Согнувшись, она шмыгает, чуть шаркают стоптанные башмаки. В тишине я слышу… вы знаете этот смешной человеческий звук — носом, когда нельзя, чтоб было видно, когда слезы нужно глотать?
И, может быть, прав Куковеров — все мчится в сто раз торопливей, проходит минута, не больше — и вот уже Дорда лежит в окопе. В окопе влажная глина, под локтем у Дорды ямка, заряженными глазами сквозь бинокль он смотрит на мост, на келбуйские избы (ставни у них тоже голубые). В синем воздухе — «фииеааоу» — свист, пение, падает — глохнет — бульк: пуля. Все ниже в синем небе ястреб, и вот уже видно: на безруких плечах вправо и влево ворочается острая голова с нацеленными глазами. Глаза нацелены на Дорду, на орловских — сердитых, добродушных, мохнатых, как шмели — на мясо: там, позади окопа, лежит один — только сейчас был я, а теперь — просто мясо, и породистые, зелено-бронзовые мухи ползают по руке, по глазам, сосут в уголке губ.
И около Дорды — рябой, животом на глине, добродушно щелкая затвором, ворчит:
— Рази это война? На войне, бывало, кэ-эк хлобыстнет — голова костромская, кишки новгородские — разбирай… Вот это вот так!
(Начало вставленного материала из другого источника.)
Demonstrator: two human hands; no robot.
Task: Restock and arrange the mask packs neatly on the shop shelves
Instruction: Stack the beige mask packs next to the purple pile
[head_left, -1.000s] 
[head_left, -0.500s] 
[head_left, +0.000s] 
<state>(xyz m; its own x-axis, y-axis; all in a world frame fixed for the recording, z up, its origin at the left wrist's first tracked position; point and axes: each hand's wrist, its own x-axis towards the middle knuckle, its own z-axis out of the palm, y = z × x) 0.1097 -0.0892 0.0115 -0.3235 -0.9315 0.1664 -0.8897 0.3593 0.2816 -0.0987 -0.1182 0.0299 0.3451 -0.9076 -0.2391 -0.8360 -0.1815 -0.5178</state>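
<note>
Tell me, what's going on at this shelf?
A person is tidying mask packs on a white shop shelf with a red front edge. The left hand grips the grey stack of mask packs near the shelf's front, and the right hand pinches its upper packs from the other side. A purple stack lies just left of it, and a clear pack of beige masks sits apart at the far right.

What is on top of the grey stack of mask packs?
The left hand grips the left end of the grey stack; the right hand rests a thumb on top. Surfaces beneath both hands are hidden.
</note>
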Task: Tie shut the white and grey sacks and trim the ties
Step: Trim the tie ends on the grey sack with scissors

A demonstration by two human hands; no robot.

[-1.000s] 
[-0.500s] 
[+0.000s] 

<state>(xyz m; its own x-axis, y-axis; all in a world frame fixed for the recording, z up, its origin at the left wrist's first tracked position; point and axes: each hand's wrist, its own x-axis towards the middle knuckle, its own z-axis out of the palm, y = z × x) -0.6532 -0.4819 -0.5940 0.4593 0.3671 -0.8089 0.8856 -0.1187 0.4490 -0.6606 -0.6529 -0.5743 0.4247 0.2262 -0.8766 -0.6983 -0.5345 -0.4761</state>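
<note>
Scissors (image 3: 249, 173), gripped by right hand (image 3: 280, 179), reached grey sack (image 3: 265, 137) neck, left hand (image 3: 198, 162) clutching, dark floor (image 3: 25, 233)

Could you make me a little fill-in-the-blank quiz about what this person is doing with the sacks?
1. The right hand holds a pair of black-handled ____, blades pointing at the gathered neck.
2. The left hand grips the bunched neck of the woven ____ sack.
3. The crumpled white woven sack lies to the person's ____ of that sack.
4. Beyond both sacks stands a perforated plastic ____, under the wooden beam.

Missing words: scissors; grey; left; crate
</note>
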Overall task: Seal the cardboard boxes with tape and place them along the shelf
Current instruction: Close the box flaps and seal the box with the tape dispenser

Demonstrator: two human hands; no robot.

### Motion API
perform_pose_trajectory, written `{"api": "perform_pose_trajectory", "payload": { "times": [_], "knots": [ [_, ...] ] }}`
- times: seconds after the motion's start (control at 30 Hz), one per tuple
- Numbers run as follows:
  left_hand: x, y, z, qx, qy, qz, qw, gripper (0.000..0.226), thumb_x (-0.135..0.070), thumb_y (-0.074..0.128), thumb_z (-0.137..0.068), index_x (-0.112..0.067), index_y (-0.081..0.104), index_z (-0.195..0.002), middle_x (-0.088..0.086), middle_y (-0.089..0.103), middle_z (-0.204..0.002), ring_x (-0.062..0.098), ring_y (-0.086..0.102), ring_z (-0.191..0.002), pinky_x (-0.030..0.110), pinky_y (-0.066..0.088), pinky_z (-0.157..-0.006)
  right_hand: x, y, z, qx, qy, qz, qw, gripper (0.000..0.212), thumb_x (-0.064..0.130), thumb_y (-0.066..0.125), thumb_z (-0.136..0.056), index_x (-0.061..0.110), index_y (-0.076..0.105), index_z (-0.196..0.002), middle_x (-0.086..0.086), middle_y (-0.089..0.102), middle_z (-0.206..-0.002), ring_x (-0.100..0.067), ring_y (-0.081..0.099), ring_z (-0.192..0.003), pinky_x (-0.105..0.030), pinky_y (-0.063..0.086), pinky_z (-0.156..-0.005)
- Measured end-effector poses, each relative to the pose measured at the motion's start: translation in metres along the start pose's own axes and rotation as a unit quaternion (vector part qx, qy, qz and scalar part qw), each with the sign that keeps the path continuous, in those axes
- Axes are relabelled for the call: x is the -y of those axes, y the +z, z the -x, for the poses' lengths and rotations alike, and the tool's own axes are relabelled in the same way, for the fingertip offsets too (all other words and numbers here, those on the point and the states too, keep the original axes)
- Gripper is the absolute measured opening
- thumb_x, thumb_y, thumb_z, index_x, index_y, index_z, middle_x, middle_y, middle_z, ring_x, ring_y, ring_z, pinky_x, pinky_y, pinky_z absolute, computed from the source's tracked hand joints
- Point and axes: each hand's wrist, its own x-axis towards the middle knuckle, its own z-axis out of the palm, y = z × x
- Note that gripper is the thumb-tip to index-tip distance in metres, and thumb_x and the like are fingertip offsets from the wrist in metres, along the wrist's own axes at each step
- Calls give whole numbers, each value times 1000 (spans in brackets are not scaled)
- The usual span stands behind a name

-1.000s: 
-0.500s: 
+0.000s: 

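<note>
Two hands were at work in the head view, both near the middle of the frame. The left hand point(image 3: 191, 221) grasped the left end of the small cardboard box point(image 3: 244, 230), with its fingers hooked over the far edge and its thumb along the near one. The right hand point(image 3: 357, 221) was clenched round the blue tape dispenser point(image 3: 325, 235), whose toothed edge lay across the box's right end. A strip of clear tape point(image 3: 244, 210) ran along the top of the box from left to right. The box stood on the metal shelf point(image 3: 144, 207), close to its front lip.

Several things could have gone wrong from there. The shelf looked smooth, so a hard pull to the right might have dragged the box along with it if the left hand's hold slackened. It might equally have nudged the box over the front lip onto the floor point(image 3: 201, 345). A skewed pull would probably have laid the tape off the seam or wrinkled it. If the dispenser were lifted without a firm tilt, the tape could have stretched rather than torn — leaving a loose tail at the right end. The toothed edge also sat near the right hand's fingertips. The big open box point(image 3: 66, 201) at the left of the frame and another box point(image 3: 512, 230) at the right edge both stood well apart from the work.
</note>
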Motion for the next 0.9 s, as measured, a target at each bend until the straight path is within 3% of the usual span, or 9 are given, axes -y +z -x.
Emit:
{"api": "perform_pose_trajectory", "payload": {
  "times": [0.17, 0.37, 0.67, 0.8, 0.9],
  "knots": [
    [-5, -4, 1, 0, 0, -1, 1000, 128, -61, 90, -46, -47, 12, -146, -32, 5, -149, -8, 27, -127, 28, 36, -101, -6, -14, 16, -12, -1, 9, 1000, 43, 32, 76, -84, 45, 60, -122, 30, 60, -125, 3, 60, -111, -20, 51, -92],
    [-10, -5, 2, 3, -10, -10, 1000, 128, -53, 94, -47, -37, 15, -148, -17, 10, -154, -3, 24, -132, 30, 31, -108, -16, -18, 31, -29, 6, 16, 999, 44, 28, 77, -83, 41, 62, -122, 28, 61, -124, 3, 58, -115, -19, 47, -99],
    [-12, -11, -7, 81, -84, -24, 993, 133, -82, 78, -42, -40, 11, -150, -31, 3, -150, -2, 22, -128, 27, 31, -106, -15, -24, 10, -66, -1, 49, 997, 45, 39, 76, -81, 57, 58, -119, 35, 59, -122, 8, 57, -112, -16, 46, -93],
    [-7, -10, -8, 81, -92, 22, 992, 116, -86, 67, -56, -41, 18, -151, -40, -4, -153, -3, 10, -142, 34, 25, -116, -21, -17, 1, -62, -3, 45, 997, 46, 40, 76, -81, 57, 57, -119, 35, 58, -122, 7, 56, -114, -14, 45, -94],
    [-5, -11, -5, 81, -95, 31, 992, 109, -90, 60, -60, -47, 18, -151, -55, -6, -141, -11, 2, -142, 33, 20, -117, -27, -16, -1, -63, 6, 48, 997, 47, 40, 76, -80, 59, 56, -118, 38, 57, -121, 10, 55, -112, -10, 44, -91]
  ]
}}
А это рази война?
Глиняная рубаха у него застегнута неверно — одна петля пропущена — и сквозь видна желтая с шмелиным волосом грудь. И может быть — он, может быть — другой такой же, медленно прожевывая ржаной кус:
— Я тут в прошлом годе менял: за фунт гвоздей два петуха, вот это вот так! Товарищ Дорда, хлеба не хошь?
Но Дорда не слышит: стал на колени, слушает свое сердце — раз, два и три — как звон часов ночью, в бессонницу. Откуда-то: «С Христом все трудящие, пастухи, волхвы и ангелы» — черный шелковый шашмур. И Дорда командует резко, револьверно:
— Ну — через мост! По одному бе-го-о-ом… а! В синем воздухе: фипеааоу — и коршун. Я, каждый я, знаю: это мне — коршун, мухи, мучительно-тугим кольцом сгибается тело. Потом вместо я — мы, и у всех нас одно, самое главное, единственное в жизни: чтобы через мост — и согнуть, сломать тех прочь с дороги, с земли — чтобы не мешали. Чему? Да счастью, конечно.
Где-то в коршуньей выси между землею и небом — мост к счастью, доски и рельсы, Дорда, глиняные рубахи. Сквозь железные кружева — секундные куски сини, желтых соломенных крыш, серой речной ряби внизу. И последнее: а ведь падать отсюда вниз — высоко, долго, без конца лететь.
Дорда еще не знает, еще две-три минуты не будет знать, упадет он или нет. А на темной звезде уже знают: сегодня — последнее.